EXERCISE DIRECTIONS
Each line of the data below that includes the string "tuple" must be copied.

SOURCE MATERIAL
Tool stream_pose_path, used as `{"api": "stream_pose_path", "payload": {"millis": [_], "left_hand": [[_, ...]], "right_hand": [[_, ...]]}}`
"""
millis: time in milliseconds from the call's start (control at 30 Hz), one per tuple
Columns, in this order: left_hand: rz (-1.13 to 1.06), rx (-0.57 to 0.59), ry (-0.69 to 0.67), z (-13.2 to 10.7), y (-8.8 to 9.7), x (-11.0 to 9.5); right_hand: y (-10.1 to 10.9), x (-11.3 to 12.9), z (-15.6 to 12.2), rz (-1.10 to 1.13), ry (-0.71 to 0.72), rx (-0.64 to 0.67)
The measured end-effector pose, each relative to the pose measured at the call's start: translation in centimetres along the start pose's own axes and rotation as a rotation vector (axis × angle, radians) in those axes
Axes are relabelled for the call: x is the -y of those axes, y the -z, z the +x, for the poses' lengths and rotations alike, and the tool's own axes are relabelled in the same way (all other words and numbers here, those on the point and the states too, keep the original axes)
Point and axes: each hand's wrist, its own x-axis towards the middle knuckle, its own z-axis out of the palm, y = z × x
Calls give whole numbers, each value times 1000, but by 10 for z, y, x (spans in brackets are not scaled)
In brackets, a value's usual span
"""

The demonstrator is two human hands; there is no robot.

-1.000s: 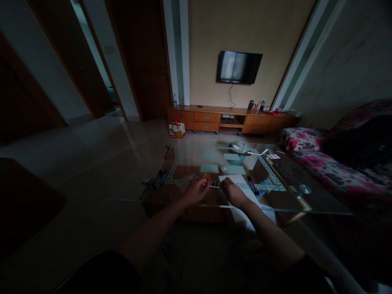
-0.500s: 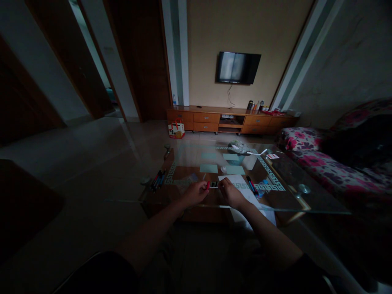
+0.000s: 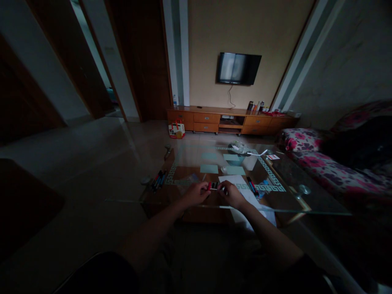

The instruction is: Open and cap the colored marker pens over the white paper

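In the head view, my left hand (image 3: pixel 196 193) is closed in a pinch on a small red piece (image 3: pixel 209 186) that looks like part of a marker. My right hand (image 3: pixel 232 194) is also pinched, just to its right. A thin pale stick (image 3: pixel 213 189) spans the small gap between both hands, its right end at my right fingertips. Small dark things (image 3: pixel 214 185) show just behind the stick; their kind is too small to make out. White paper (image 3: pixel 235 179) lies under and beyond my right hand on the glass table (image 3: pixel 190 208).
Several markers (image 3: pixel 158 181) lie on the table to the left, and more markers (image 3: pixel 252 185) to the right beside a blue plastic wrapper (image 3: pixel 263 188). Farther back sit a basket with a plastic bag (image 3: pixel 239 147) and a card (image 3: pixel 272 157). A flowered sofa (image 3: pixel 324 163) borders the right.
My hands have turned slightly, and the red piece stands more upright at my left fingertips. The pale stick stays between the hands, sitting slightly lower in the picture.
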Motion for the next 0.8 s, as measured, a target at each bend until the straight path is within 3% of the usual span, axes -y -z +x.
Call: {"api": "stream_pose_path", "payload": {"millis": [267,433,600,800], "left_hand": [[-11,-2,-3,-1,-1,0],[-27,-13,-11,0,-1,-1],[-59,26,-31,0,-4,-9],[-75,38,-44,-1,-7,-14]], "right_hand": [[-1,2,0,98,-64,-33],[-5,8,6,469,-170,-128],[-8,21,9,912,-401,-186],[-9,30,6,955,-395,-142]]}}
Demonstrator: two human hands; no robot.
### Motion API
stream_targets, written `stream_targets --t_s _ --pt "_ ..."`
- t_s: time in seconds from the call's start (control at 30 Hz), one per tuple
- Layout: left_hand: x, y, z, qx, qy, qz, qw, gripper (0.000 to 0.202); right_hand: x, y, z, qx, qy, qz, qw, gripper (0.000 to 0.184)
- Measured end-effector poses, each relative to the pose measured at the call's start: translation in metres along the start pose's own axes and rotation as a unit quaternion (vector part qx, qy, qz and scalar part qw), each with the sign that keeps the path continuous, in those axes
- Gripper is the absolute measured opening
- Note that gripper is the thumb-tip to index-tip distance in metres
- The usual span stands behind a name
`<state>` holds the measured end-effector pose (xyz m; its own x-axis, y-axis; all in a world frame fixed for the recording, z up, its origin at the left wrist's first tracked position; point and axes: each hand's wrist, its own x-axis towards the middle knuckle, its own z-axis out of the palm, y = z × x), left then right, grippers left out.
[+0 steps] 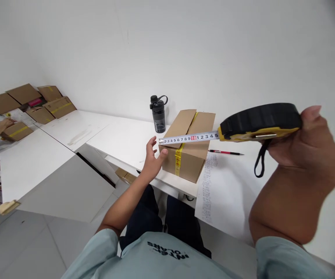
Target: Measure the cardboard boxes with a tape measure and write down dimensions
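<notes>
My right hand is closed around a yellow and black tape measure, held up at the right with its black wrist strap hanging down. From its case the white blade runs left across the top of a cardboard box with yellow tape. The blade's end lies near the box's left corner. Beside that corner is my left hand, its thumb and fingers apart, with nothing in them. Whether its thumb touches the box I cannot tell.
A dark water bottle stands behind the box. To the right lie a red and black pen and a written sheet of paper. Several cardboard boxes and another person's hand are at the far left.
</notes>
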<state>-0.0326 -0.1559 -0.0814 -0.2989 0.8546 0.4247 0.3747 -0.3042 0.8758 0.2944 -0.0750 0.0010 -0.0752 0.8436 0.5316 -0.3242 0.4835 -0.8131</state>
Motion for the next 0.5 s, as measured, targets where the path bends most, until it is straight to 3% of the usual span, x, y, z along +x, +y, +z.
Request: stream_targets --t_s 0.1,0.23,0.33,0.5 --pt "0.011 0.014 0.004 -0.049 -0.018 -0.005 0.999 0.079 0.008 0.005 0.012 0.029 0.025 0.037 0.999 0.050" --pt "0.027 0.027 0.001 -0.071 0.017 -0.112 0.991 0.056 0.015 0.012 0.027 0.013 -0.037 0.094 0.995 0.056" --pt "0.039 0.028 -0.005 -0.063 -0.010 -0.169 0.984 0.045 0.016 0.015 0.032 0.000 -0.075 0.122 0.990 0.058" --pt "0.039 0.020 -0.004 -0.062 0.002 -0.146 0.987 0.059 0.016 0.013 0.030 -0.009 -0.103 0.145 0.984 0.057"
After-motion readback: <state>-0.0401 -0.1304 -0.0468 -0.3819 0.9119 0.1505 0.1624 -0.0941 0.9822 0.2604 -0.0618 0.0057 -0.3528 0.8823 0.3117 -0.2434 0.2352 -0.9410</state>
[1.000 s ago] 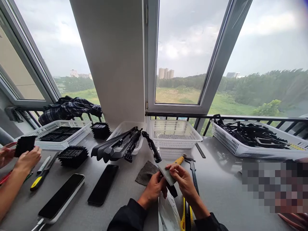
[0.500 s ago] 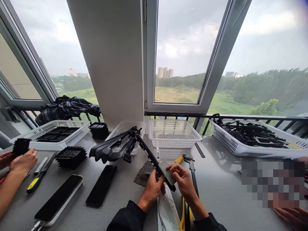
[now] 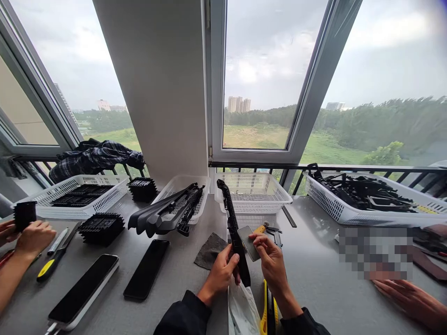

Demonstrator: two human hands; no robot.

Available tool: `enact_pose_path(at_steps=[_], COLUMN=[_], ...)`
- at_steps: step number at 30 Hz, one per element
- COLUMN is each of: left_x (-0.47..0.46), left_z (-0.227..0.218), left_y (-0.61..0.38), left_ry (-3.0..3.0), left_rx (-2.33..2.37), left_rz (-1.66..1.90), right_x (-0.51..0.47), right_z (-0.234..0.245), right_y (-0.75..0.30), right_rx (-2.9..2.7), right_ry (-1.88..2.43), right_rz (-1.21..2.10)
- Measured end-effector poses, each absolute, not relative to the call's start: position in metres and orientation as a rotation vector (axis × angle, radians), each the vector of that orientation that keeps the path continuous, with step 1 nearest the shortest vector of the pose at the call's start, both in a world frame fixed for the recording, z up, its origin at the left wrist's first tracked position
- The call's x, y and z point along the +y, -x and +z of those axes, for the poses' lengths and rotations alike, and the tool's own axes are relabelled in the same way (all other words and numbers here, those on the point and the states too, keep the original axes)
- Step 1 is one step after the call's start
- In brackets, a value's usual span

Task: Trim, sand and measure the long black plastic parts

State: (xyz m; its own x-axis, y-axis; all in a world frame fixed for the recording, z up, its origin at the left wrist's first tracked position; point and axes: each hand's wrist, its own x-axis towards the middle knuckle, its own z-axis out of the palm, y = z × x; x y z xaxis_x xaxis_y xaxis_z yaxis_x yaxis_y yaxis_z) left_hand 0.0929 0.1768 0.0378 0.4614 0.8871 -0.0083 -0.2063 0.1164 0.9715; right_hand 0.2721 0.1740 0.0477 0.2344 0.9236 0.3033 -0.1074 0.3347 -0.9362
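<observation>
Black strip (image 3: 233,228) and grey plate (image 3: 248,243)
The long strip is slanting in the left hand (image 3: 221,269); the flat plate is tilting just beside it in the right hand (image 3: 271,258).

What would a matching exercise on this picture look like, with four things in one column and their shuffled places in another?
1. long black part
2. flat grey plate
3. plaid cloth
4. dark grey cloth

A. draped over the railing
B. in the right hand
C. on the table
D. in the left hand

Pairs: 1-D, 2-B, 3-A, 4-C
</observation>
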Motion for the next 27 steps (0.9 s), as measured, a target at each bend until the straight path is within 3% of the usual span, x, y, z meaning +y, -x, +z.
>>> enact_pose_path(at_steps=[12,27], left_x=[0.181,0.191], left_z=[0.039,0.059], left_y=[-0.085,-0.048], left_ry=[-0.79,-0.294], left_rx=[0.702,0.347], left_rz=[1.065,1.231], right_x=[0.171,0.172], right_z=[0.058,0.053], right_y=[-0.266,-0.267], right_rx=[-1.09,-1.018], right_ry=[0.915,0.938], right_rz=[0.958,0.951])
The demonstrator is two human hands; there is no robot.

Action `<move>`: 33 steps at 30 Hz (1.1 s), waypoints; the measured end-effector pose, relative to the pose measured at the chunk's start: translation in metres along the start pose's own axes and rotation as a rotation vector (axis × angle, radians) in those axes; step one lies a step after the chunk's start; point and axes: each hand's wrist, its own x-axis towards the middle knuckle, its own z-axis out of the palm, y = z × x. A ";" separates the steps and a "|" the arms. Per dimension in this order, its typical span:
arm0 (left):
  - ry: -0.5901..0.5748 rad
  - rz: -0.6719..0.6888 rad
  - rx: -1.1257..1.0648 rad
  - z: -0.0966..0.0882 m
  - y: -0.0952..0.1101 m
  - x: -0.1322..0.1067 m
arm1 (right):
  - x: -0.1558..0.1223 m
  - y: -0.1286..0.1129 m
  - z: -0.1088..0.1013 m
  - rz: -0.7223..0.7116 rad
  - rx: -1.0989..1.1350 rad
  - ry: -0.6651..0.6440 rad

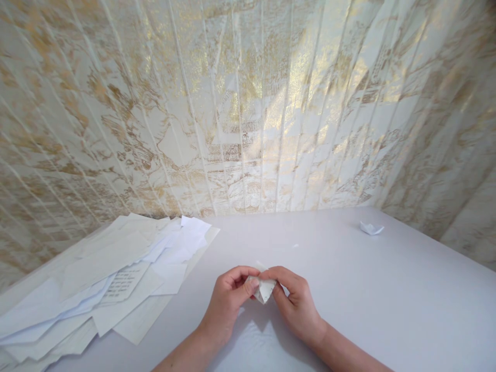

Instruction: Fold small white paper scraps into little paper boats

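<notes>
A small folded piece of white paper (264, 290) is held between both hands, just above the white table (349, 289). My left hand (227, 305) pinches its left side with thumb and curled fingers. My right hand (295, 304) pinches its right side in the same way. Both hands are at the near middle of the table, thumbs almost touching over the paper.
A loose pile of white paper sheets (108, 274), some with print, covers the table's left side. A small folded paper boat (371, 228) sits at the far right corner. A white and gold patterned wall (248, 103) rises right behind the table.
</notes>
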 end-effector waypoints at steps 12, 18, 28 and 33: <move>0.079 0.042 0.090 -0.005 -0.002 0.004 | 0.001 -0.003 -0.001 0.221 0.058 -0.027; 0.082 0.030 0.114 -0.005 -0.001 0.004 | -0.001 0.006 0.006 0.419 0.319 -0.016; 0.075 -0.031 0.085 0.001 0.001 0.001 | 0.001 0.007 0.009 0.478 0.432 -0.019; 0.201 0.042 0.210 -0.006 -0.005 0.008 | 0.000 0.000 0.004 0.204 0.023 0.015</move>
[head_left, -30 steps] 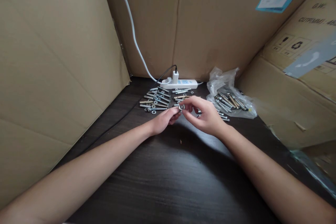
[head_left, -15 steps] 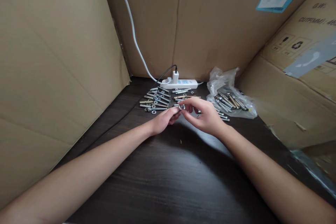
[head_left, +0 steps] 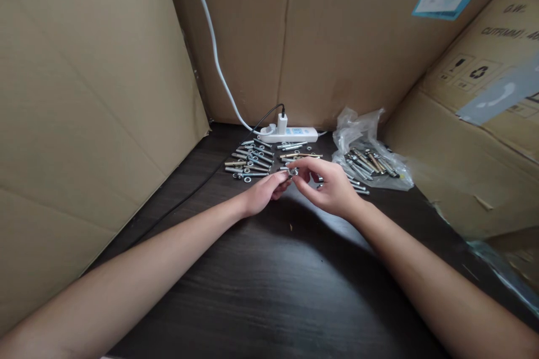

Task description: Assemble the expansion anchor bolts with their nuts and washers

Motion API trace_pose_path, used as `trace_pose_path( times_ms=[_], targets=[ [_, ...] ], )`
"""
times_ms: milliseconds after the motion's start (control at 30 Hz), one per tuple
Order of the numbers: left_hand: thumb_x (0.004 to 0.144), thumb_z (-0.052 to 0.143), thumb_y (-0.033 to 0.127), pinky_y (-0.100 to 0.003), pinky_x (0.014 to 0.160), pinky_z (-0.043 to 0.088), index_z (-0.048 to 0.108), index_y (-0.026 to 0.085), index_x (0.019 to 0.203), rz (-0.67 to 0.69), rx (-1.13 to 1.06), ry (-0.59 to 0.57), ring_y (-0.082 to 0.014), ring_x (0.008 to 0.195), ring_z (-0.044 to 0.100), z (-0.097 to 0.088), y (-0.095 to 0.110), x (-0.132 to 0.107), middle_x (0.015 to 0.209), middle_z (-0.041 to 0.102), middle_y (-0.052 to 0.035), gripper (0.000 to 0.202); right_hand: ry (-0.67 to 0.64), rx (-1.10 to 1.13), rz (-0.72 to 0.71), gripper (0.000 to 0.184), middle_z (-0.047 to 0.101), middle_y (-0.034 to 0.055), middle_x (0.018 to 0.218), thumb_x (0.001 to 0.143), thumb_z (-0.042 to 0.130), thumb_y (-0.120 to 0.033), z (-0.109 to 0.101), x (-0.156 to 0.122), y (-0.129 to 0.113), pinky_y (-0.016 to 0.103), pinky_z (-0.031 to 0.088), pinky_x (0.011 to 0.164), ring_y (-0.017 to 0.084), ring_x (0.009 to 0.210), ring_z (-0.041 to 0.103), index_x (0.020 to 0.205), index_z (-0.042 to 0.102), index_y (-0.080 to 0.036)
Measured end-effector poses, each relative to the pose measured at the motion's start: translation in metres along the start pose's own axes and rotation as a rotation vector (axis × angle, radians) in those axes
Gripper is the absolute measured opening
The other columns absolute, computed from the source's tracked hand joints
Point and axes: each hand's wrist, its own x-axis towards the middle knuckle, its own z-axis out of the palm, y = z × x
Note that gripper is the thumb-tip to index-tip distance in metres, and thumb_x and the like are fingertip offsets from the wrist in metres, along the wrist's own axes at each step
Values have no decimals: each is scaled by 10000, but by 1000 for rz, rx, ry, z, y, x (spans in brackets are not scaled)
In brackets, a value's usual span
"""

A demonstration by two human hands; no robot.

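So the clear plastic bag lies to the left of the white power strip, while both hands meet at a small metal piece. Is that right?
Not quite: in the head view, the clear plastic bag lies to the right of the white power strip. The left hand and right hand do meet at a small metal piece.

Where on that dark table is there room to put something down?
Most bare table, small specks aside, lies between the left forearm and right forearm; a smaller patch lies between the right forearm and right-hand carton. Bolts, the power strip and plastic bag crowd the far side.
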Motion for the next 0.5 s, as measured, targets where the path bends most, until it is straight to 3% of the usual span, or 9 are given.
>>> trace_pose_path(
  times_ms=[133, 300, 500],
  targets=[
    [893, 294, 380, -238, 530, 252, 377, 172, 747, 73, 34, -24, -106, 580, 256, 0, -1, 0, 667, 319, 26, 268, 4, -20, 54, 141, 557, -17, 652, 836, 561, -288, 2, -1, 1, 255, 408, 583, 120, 579, 503, 939, 547, -192],
    [888, 298, 381, -243, 565, 284, 423, 168, 797, 126, 159, -46, -120, 614, 285, 0, -2, -2, 682, 324, 19, 264, -49, -97, 75, 103, 537, -22, 654, 787, 556, -254, 2, -1, -2, 239, 366, 553, 112, 555, 464, 822, 474, -204],
    [912, 266, 313, -249, 587, 283, 424, 171, 808, 183, 250, -92, -122, 626, 285, 0, -3, -5, 689, 325, 19, 238, -84, -179, 81, 229, 490, -17, 590, 823, 507, -304, 4, -1, -2, 243, 305, 527, 115, 530, 421, 657, 383, -207]
  ],
)
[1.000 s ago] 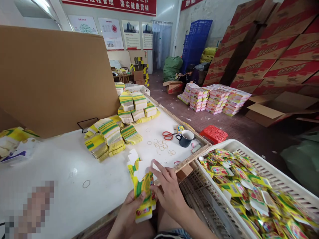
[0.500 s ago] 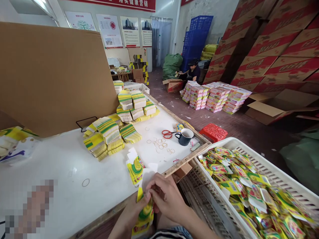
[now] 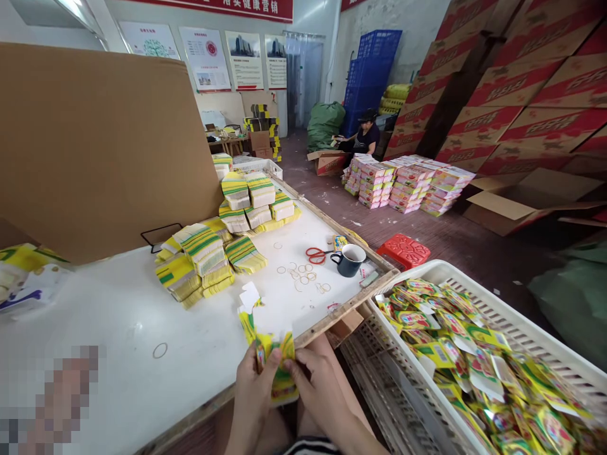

THE ANSWER
millis: time in milliseconds from the call's start (control at 30 Hz), one per tuple
- t_s: time in seconds from the call's start (control at 30 Hz), one per tuple
times_ms: milliseconds after the motion's start (control at 30 Hz), one per tuple

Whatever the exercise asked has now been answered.